**What to produce**: Nothing in the data is to be left out; copy it exactly.

**Data block**:
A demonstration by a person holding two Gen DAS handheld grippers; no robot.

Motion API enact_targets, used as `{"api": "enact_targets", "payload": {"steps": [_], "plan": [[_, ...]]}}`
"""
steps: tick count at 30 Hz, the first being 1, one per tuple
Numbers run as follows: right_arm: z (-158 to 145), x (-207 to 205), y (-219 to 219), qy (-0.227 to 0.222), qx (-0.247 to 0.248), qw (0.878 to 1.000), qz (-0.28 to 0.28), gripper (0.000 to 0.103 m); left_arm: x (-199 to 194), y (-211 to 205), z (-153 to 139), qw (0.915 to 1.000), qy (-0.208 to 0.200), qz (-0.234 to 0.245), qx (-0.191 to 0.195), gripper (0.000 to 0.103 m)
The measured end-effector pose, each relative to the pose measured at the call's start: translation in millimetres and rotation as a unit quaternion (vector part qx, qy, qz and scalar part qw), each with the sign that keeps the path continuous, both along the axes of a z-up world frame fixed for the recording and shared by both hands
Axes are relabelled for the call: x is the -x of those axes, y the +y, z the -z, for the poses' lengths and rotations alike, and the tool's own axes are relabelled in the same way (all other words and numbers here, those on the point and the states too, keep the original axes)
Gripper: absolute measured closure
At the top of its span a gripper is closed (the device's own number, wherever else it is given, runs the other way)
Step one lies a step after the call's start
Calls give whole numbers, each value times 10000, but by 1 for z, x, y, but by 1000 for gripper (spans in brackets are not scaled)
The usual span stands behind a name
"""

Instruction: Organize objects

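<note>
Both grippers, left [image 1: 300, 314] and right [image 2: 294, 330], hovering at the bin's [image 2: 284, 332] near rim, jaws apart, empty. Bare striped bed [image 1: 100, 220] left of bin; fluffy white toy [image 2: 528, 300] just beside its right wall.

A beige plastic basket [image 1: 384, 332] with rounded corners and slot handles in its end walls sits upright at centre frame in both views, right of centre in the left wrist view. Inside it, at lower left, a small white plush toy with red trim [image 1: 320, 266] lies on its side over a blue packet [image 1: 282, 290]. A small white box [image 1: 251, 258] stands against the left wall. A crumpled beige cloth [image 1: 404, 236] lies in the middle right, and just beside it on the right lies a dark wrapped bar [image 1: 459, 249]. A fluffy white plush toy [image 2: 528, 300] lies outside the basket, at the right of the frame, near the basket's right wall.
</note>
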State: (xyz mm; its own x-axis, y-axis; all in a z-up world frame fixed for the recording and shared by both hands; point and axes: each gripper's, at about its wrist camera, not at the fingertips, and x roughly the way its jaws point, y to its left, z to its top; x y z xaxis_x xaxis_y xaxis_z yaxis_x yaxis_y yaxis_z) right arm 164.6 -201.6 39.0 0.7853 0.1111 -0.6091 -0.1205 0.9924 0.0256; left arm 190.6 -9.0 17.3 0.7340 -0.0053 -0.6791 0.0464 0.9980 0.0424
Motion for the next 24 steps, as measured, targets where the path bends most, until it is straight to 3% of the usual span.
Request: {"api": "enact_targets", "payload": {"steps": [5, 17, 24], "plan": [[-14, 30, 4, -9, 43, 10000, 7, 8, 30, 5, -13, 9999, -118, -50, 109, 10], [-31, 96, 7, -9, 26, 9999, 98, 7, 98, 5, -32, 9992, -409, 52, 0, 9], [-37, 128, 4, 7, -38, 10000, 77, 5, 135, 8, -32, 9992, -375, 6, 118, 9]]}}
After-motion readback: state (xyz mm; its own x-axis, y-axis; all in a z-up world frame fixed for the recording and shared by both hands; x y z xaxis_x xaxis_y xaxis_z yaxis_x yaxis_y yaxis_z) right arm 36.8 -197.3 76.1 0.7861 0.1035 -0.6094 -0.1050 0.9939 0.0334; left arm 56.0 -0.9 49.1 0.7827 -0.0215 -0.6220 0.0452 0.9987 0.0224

**Response box**:
A demonstration by a person holding two Gen DAS handheld grippers; no robot.

Motion API enact_targets, used as `{"api": "enact_targets", "payload": {"steps": [_], "plan": [[_, ...]]}}`
"""
steps: tick count at 30 Hz, the first being 1, one per tuple
Numbers run as follows: right_arm: z (-158 to 145), x (-207 to 205), y (-219 to 219), qy (-0.227 to 0.222), qx (-0.247 to 0.248), qw (0.878 to 1.000), qz (-0.28 to 0.28), gripper (0.000 to 0.103 m); left_arm: x (-199 to 194), y (-211 to 205), z (-153 to 139), qw (0.915 to 1.000), qy (-0.208 to 0.200), qz (-0.234 to 0.245), qx (-0.191 to 0.195), gripper (0.000 to 0.103 m)
The measured end-effector pose, each relative to the pose measured at the call's start: translation in millimetres and rotation as a unit quaternion (vector part qx, qy, qz and scalar part qw), each with the sign that keeps the path continuous, both along the axes of a z-up world frame fixed for the recording and shared by both hands
Axes are relabelled for the call: x is the -x of those axes, y the +y, z the -z, for the poses' lengths and rotations alike, and the tool's own axes are relabelled in the same way (all other words and numbers here, those on the point and the states too, keep the original axes)
Gripper: absolute measured closure
At the top of its span a gripper is closed (the device's own number, wherever else it is given, runs the other way)
Step one lies a step after the call's start
Calls give whole numbers, each value times 10000, but by 1 for z, x, y, but by 1000 for gripper (spans in brackets are not scaled)
The usual span stands behind a name
"""

Instruction: Organize objects

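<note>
Both grippers, left [image 1: 300, 314] and right [image 2: 294, 330], hovering at the bin's [image 2: 284, 332] near rim, jaws apart, empty. Bare striped bed [image 1: 100, 220] left of bin; fluffy white toy [image 2: 528, 300] just beside its right wall.

A beige plastic basket [image 1: 384, 332] with rounded corners and slot handles in its end walls sits upright at centre frame in both views, right of centre in the left wrist view. Inside it, at lower left, a small white plush toy with red trim [image 1: 320, 266] lies on its side over a blue packet [image 1: 282, 290]. A small white box [image 1: 251, 258] stands against the left wall. A crumpled beige cloth [image 1: 404, 236] lies in the middle right, and just beside it on the right lies a dark wrapped bar [image 1: 459, 249]. A fluffy white plush toy [image 2: 528, 300] lies outside the basket, at the right of the frame, near the basket's right wall.
</note>
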State: (xyz mm; its own x-axis, y-axis; all in a z-up world frame fixed for the recording and shared by both hands; point and axes: each gripper's, at about its wrist camera, not at the fingertips, and x roughly the way its jaws point, y to its left, z to its top; x y z xaxis_x xaxis_y xaxis_z yaxis_x yaxis_y yaxis_z) right arm 164.6 -201.6 39.0 0.7853 0.1111 -0.6091 -0.1205 0.9924 0.0256; left arm 190.6 -9.0 17.3 0.7340 -0.0053 -0.6791 0.0464 0.9980 0.0424
Motion for the next 24 steps, as measured, targets where the path bends most, until it is straight to 3% of the usual span.
Request: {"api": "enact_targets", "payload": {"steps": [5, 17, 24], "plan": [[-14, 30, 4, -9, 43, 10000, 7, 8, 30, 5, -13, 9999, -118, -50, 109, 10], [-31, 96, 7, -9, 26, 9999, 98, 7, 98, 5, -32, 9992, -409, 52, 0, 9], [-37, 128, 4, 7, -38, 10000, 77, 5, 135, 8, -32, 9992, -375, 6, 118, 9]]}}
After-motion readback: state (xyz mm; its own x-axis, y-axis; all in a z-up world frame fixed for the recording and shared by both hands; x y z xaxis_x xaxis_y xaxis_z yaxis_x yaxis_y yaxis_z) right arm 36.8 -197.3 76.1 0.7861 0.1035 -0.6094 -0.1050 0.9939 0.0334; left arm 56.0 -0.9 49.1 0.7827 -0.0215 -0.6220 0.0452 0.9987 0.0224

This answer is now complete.